Ashton shrugged, and replied in a bored tone: “I fail to see that it is any of your affair. But since you are so urgent to learn–I prefer to enjoy my sport before the rush of the open season.”
“Don’t you know it’s against the law?” exclaimed the girl.
“Ah–as to that, a trifling fine–” drawled the hunter, again shrugging.
“Humph!” grunted Knowles. “A fine might get you off for deer. Shooting stock, though, is a penitentiary offense–when the criminal is lucky enough to get into court.”
“Criminal!” repeated Ashton, flushing. “I have explained who I am. My father could buy out this entire cattle country, and never know it. I’ll do it myself, some day, and turn the whole thing into a game preserve.”
“When you do,” warned Gowan, “you’d better hunt a healthier climate.”
“What we’re concerned with now,” interposed Knowles, “is this yearling.”
“The live or the dead one, Daddy?” asked the girl, her cheeks dimpling.
“What d’you–Aw–haw! haw! haw!– The live or the dead one! Catch that, Kid? The live or the dead one! Haw! haw! haw!”

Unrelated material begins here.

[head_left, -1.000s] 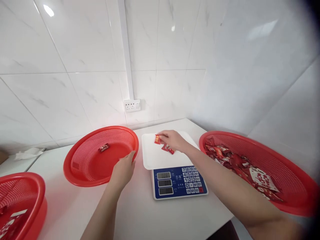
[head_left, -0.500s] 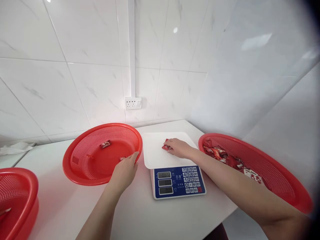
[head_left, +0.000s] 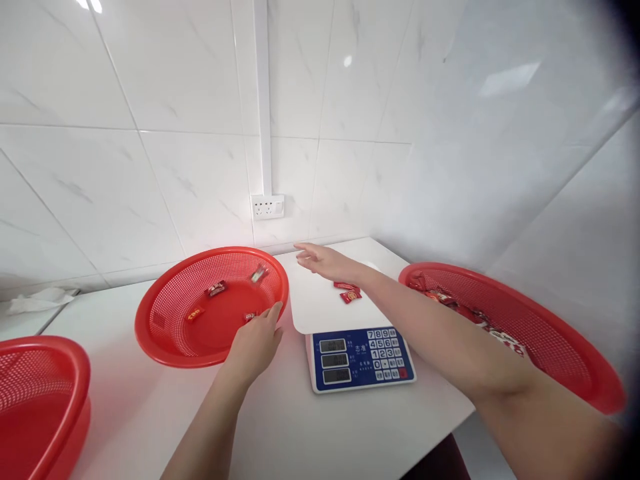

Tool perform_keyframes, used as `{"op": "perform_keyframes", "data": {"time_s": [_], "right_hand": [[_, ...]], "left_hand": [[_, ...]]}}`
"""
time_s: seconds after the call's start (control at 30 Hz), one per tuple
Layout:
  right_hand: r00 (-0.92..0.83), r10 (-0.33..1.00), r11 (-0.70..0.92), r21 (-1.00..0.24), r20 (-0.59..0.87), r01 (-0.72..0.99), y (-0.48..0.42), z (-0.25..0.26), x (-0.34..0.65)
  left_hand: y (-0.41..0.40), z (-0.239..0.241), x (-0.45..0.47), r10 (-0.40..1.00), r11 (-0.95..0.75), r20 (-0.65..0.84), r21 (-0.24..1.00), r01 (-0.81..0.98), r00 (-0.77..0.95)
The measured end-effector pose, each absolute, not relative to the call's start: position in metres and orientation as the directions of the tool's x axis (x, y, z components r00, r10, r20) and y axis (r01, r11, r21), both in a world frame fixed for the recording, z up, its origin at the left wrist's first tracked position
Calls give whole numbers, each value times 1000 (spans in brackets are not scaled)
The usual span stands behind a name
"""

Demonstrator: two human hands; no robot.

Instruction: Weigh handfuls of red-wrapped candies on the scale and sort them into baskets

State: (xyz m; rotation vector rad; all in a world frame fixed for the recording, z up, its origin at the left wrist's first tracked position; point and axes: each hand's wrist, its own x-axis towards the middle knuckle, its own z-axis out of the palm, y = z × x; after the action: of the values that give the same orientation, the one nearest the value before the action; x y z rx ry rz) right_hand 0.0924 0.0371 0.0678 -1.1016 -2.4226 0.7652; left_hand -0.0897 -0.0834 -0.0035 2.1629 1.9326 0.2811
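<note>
Gripping the middle basket (head_left: 220, 323) with your left hand (head_left: 254, 343), your right hand (head_left: 325, 261) unclenched above the scale (head_left: 363, 360)

From the head camera, your left hand grasps the near right rim of the middle basket, which stands on the bench (head_left: 280, 427) toward its far edge. Your right hand has its fingers stretched out, holding nothing, above the far left corner of the white tray (head_left: 315, 310) on top of the scale. Your right forearm crosses over the tray's right side.

Inside the middle basket, a blurred packet (head_left: 259, 274) shows against the far right wall; you cannot tell whether it touches. A dark red packet (head_left: 216, 288) lies toward the far side, an orange-red packet (head_left: 195, 313) toward the left, and a small packet (head_left: 249, 317) just beside your left fingertips. Two red packets (head_left: 351, 295) lie close together near the tray's middle.

The scale sits near the bench's right edge, its blue panel facing you; the digits are too faint to read surely. Past that edge, the right basket (head_left: 540, 327) holds a heap of wrapped packets (head_left: 467, 312), partly hidden by your forearm. The left basket (head_left: 75, 413), cut off by the frame, stands toward the bench's left edge. Behind the bench's far edge, a socket (head_left: 268, 207) is fixed to the tiled wall (head_left: 200, 67).
</note>
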Motion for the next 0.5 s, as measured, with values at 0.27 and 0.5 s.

The cowman fairly roared with laughter. Neither of the young men joined in his hilarious outburst. Gowan waited, cold and unsmiling. Ashton stiffened with offended dignity.
“I told you that the shooting of the animal was unintentional,” he said. “I shall settle the affair by paying you the price usually asked for veal.”
“You will?” said the cowman, looking down at the indignant tenderfoot with a twinkle in his mirth-reddened eyes. “Well, we don’t usually sell veal on the range. But I’ll let you have this yearling at cutlet prices. Fifty dollars is the figure.”
“Why, Daddy,” interrupted the girl, “half that would be–”
“On the hoof, yes; but he’s buying dressed veal,” broke in the cowman, and he smiled grimly at the culprit. “Fifty dollars is cheap for a deer hunter who goes round shooting up the country out of season. He can take his choice–pay for his veal or make a trip to the county seat.”
“That’s talking, Mr. Knowles,” approved Gowan. “We’ll corral him at Stockchute in that little log calaboose. He’ll have a peach of a time talking the jury out of sending him up for rustling.”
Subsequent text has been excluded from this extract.